Hollywood’daki “terörist Ahmet, Muhammed” gibi karakterler, Arapları pis ve cahil olarak gösteren filmler kültür emperyalizminin Orta Doğu’daki işini kolaylaştırmıştır. Kendimize şunu soralım: Ruslar hakkında hiçbir kitap okumayanımız bile KGB ajanlarını CIA karşısında aptal ve beceriksiz, Rusya’yı da sefil ve fakir olarak hatırlar. Bu imgeleri Hollywood soğuk savaş döneminde on yıllarca tüm dünyaya pazarlamıştır da ondan. Şimdi benzeri bir propaganda İslam Kültürü için yapılmaktadır. Bakın şu da yanlış: biz Orta Doğu’da terörist yok, Müslüman fanatikler yok falan demiyoruz. Her toplumun, her dinin fanatikleri, teröristleri bulunur.
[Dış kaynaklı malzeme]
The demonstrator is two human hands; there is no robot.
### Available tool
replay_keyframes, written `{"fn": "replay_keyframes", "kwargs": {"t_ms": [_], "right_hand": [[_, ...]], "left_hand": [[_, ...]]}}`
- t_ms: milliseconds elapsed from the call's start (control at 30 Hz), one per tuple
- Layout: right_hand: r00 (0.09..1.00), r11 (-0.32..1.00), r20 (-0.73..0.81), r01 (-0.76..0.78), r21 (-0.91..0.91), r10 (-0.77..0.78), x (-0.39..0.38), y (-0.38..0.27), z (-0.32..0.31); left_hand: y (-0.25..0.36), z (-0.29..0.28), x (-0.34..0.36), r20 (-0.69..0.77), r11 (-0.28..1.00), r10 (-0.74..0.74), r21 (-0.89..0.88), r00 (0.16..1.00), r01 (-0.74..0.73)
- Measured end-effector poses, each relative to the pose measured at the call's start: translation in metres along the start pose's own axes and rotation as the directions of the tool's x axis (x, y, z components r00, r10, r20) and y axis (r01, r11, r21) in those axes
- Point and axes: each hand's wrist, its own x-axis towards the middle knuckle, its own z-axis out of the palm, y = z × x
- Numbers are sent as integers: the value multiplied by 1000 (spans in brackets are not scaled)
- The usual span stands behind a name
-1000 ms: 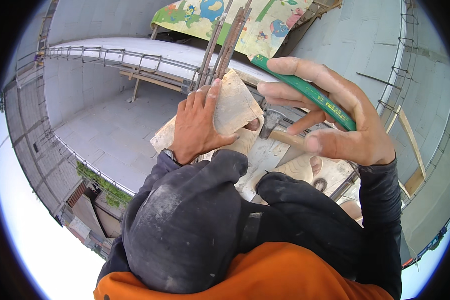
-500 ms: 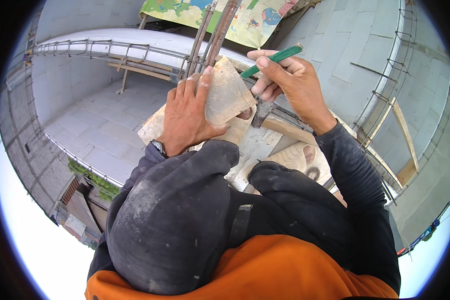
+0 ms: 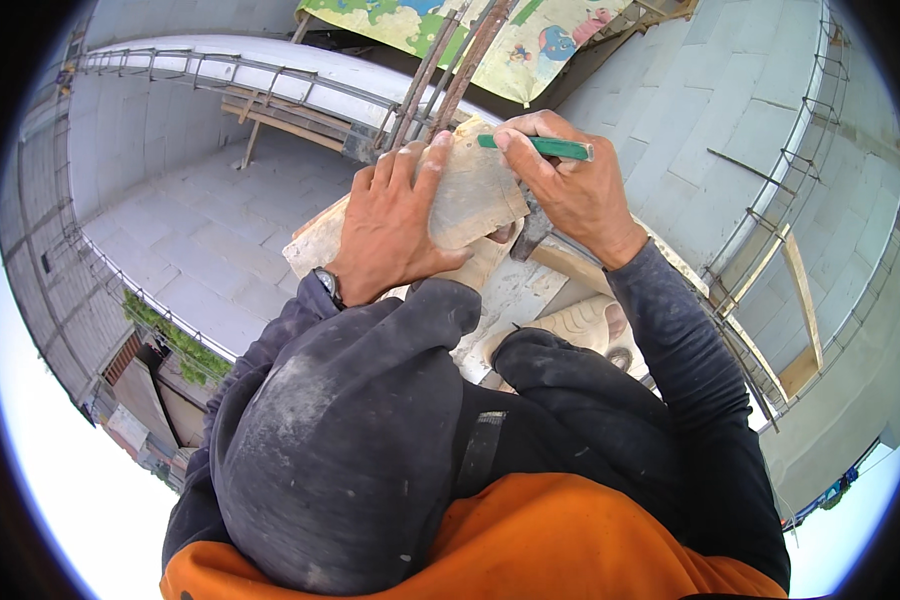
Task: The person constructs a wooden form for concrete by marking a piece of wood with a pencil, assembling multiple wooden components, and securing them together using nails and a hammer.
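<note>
From where I stand, the work on the board (image 3: 480, 205) looks to be at its marking stage, and early in it. The board sits above the knees, tilted across the person's front, near the upright rebar (image 3: 445, 75). The left hand (image 3: 390, 215) lies flat over it, fingers stretched out and pressing rather than wrapped round, thumb set apart toward the near edge. The holding part, then, seems settled.

The right hand (image 3: 575, 185) has its fingers pinched round a green pencil (image 3: 555, 147), one end of which reaches over the board's far corner. Whether it touches the wood I can't tell from here, and I can't make out any drawn line for certain, so I'd judge the marking as left to do or only just started.

The hammer (image 3: 533, 230) lies just beside the board, below the right hand, with neither hand on it. I see no saw cut across the board's visible face.
</note>
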Motion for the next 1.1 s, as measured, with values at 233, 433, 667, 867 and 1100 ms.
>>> {"fn": "replay_keyframes", "kwargs": {"t_ms": [233,433,667,867,1100], "right_hand": [[994,989,94,75,-128,-64,8,-14,-7],[982,958,167,134,-254,-92,17,-8,0],[961,943,248,190,-275,-122,18,-10,-6],[958,940,251,210,-268,-142,17,-7,-6],[936,896,307,280,-344,-174,6,-4,-12]], "left_hand": [[-5,4,-1,-18,1000,9,17,1000,-9],[-5,5,-1,-2,1000,2,25,1000,-2],[-6,6,-2,-5,999,2,39,1000,-2],[-9,10,-1,-40,999,27,45,999,-26],[-6,7,0,11,998,-8,63,1000,7]]}}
Ne yazık ki günümüz Orta Doğu toplumlarında Hollywood’un işini kolaylaştıran çağ dışı rejimler, vahşi guruplar da vardır. Bunlar her fırsatta kınanmalı, cezalandırılmalıdır. Ancak toplumun ve dinin genel yüzü budur gibi bir algı yaratmak; hele hele bunu tarihe mal etmek çok yanlıştır. Nasıl ki Orta Çağ Katolik Engizisyon mahkemeleri Hıristiyanlığın gerçek yüzü değil ise, teröristler de İslam’ın gerçek yüzü değildir. Bu günkü cahil Orta Doğu toplulukları da 16. yüzyılın Osmanlı topraklarındaki kültür ve medeniyetle mukayese edilemez.
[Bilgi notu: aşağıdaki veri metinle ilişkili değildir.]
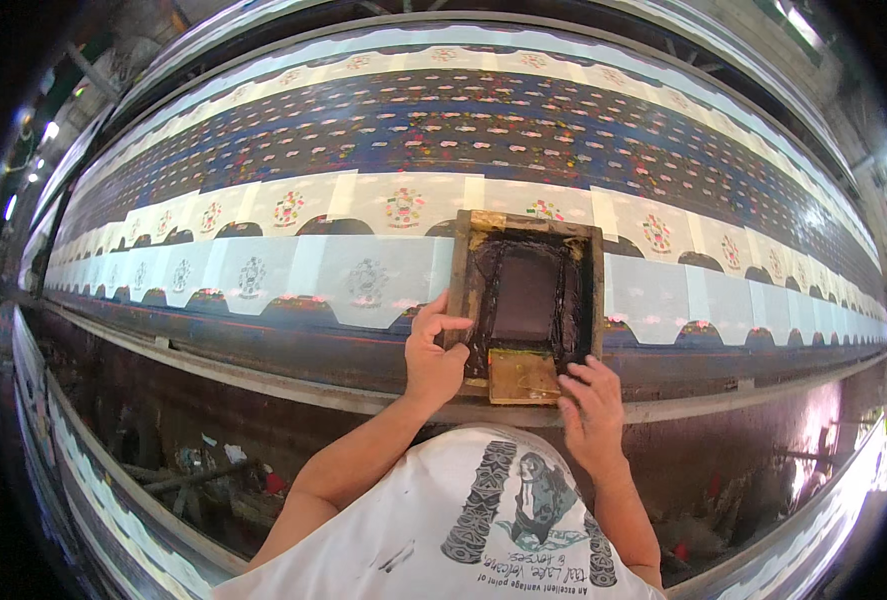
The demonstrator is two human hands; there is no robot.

MUHTEŞEM YÜZYIL GÖNÜLLÜ SÖMÜRGECİLİK YAPIYOR

-Muhteşem Yüzyıl dizi ile Hollywood’un yaklaşımı arasında benzerlikler var mı? Bunu nasıl değerlendiriyorsunuz?
Muhteşem Yüzyıl gönüllü sömürgecilik yapıyor. Kendi insanına, kendi tarihine, kendi kültürüne “yobaz” damgasını gönüllü olarak vuruyor. Bunu neden yapar bir yapımcı, bir yazar kendi kültürüne? İşte zaten bu bizim son yüzyılımızın en büyük sorusudur. Cemil Meriç, Peyami Safa, Yahya Kemal, Attila İlhan ve niceleri bunu neredeyse bir yüzyıldır cevaplamaya çalışıyorlar. Evet, bizim topraklarımız sömürgeleştirilemedi, bu topraklarda İngiliz, Fransız bayrakları dalgalanamadı çok şükür. Ama kültür emperyalizmi konusunda ne yazık ki aynı keskinlikte konuşamayız. Beyinlerimiz ve hafızamız ne yazık ki büyük zarar gördü. Kendi tarihimize Batılı erkeklerin harem fantezileriyle bakıp bunu gerçeklik diye sunabiliyorsak bunun başka bir izahı olamaz. Üstelik adam bunun ciddi ciddi doğru olduğuna inanıyor, o beyin başka türlü idrak edemez ki.
-Dizinin yapımcıları “Biz belgesel değil, dizi yapıyoruz” diyor, buna ne diyeceksiniz?
Bakın, Plato’nun asırlar önce bir lafı var: “Hikâye anlatanlar, topluma hükmederler!” Gelecek neslin öğretmenleri okul sınıflarında olduğu kadar, okuduğumuz romanda, izlediğimiz dizide, gördüğümüz beyaz perdededir. Batı dünyasının İslam kültürü hakkındaki kalıplaşmış pek çok önyargısının popüler kültürün motoru olarak addedilebilecek sinemada ve televizyonda oluştuğu çok açıktır. “Barbar Türk”, “Cahil Arap”, “Despot Doğulu” ve nihayetinde “terörist Müslüman” doğma büyüme televizyonludur, sinemalıdır. Ötekileştirmenin bel kemiği, korku yaratmanın en büyük mecrasıdır medya. Bu yüzden belki de yüzyılımızın en büyük olgusu olan İslamophobia, Öteki’ni hep düşman olarak algılayan zihniyeti bu tür yapımlar beslemektedir. Bu yüzden bu dizinin mimarlarının, belgesel çekmiyoruz, deme hakkı ve lüksü yoktur. Şunu unutmayın, Rocky Balboa, Muhhamed Ali’den daha gerçektir.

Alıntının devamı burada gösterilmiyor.